As users began using tabs, the overflow pattern — while common in other software packages — proved challenging for our particular user base. Heavy multi-tasking and repetitive tasks meant that the flexible nature of the overflow menu (tabs shifting in and out of the workspace depending on which tab you are currently viewing and the width of your browser window) wound up being too finicky and unpredictable. Instead, users needed a more straightforward visual hierarchy and mechanism.

Tab Bar: tabs revisited

We realized that we needed a tab solution that was simpler to use while still remaining robust enough to service the many different situations in which we employ tabs, at Aladdin. We also wanted to think of ways to simplify the code and abstract tabs a bit more from the content containers.

We call the new component Tab Bar, and it has two states: Basic and Advanced.

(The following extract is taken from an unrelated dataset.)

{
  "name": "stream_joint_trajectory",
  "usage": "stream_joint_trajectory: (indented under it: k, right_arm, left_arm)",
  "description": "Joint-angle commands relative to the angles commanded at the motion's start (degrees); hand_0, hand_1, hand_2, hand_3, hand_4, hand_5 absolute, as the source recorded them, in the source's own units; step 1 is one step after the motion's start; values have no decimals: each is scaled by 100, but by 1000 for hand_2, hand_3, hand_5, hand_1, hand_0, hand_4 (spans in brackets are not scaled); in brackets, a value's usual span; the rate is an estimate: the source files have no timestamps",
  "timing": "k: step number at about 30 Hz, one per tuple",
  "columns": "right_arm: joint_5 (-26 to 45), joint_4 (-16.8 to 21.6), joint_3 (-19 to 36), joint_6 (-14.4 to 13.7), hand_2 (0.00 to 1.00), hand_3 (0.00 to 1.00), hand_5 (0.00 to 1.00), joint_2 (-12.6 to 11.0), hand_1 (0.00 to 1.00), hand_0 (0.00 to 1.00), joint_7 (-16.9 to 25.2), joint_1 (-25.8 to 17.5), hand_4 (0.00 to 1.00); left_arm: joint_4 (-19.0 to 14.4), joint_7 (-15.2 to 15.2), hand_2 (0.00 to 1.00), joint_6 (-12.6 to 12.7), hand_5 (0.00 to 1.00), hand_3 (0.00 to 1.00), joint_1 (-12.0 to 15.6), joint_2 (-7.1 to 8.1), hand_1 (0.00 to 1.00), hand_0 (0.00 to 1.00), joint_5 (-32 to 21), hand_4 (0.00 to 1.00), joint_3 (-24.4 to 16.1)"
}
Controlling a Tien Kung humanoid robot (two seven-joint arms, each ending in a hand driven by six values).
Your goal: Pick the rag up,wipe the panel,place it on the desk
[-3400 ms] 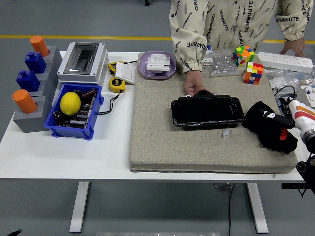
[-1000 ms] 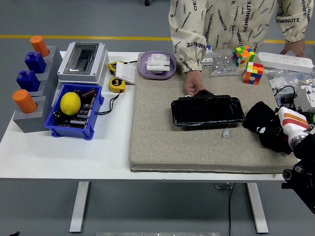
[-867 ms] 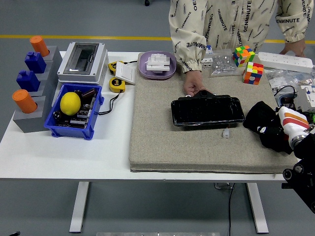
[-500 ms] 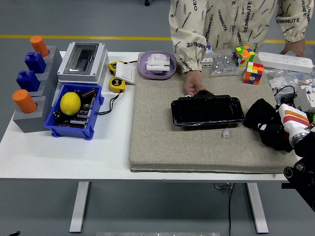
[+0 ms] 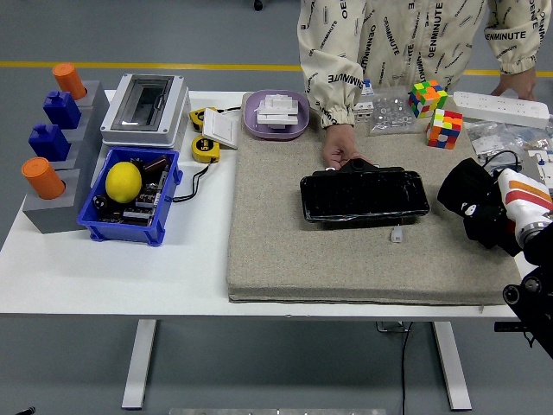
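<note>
Right hand (image 5: 486, 218) fingers buried in rag (image 5: 471, 194).

This looks like a robotics lab or test workshop: a white height-adjustable table (image 5: 112, 268) stands on a grey industrial floor marked with a yellow line (image 5: 147, 66). The tabletop carries bench clutter rather than household goods: a blue parts bin (image 5: 164, 194) of components, a grey electrical enclosure (image 5: 144, 105), tape measures (image 5: 206, 149), a white power strip (image 5: 501, 107), puzzle cubes (image 5: 444, 127) and a grey block fixture (image 5: 82, 147) with orange and blue pegs. A beige work mat (image 5: 346, 259) covers the middle, and a person (image 5: 389, 39) stands at the far side.
</note>
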Motion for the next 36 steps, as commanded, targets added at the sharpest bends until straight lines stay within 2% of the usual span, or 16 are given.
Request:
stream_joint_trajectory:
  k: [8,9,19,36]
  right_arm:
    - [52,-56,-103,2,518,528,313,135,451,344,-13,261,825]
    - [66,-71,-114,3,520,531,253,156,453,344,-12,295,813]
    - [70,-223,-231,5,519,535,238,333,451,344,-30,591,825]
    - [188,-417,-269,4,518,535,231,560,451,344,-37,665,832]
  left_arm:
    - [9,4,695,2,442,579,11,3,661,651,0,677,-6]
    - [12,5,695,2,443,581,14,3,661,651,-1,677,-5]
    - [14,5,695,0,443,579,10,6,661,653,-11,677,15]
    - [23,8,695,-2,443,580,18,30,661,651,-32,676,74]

Basic Tab Bar is static and does not allow for any functionality beyond navigating content. Advanced Tab Bar allows for all additional functionality: re-ordering, editing, adding, and deleting tabs, to name a few. For both states, we added persistent carousel navigation that allowed users to scroll through tabs via a common and easily understood interface pattern. The overflow would still be determined by the width of the container, but tabs are simply hidden as they scroll past the edge.

Aladdinized components and patterns

As shown in the tabs example, evolving our system is looking at our benchmark components and seeing what can evolve and become “Aladdinized” by creating solutions even more closely aligned to our applications and our users’ specific needs.

In conclusion

Design systems need to evolve because we learn more about our users, and applications’ requirements, and the evolving business needs.

By unifying our approach to design across teams, we propagate best practices and build efficiency into our business all while focusing design on our clients, the users of Aladdin. A Design System is an integral and evolving part of any successful software business.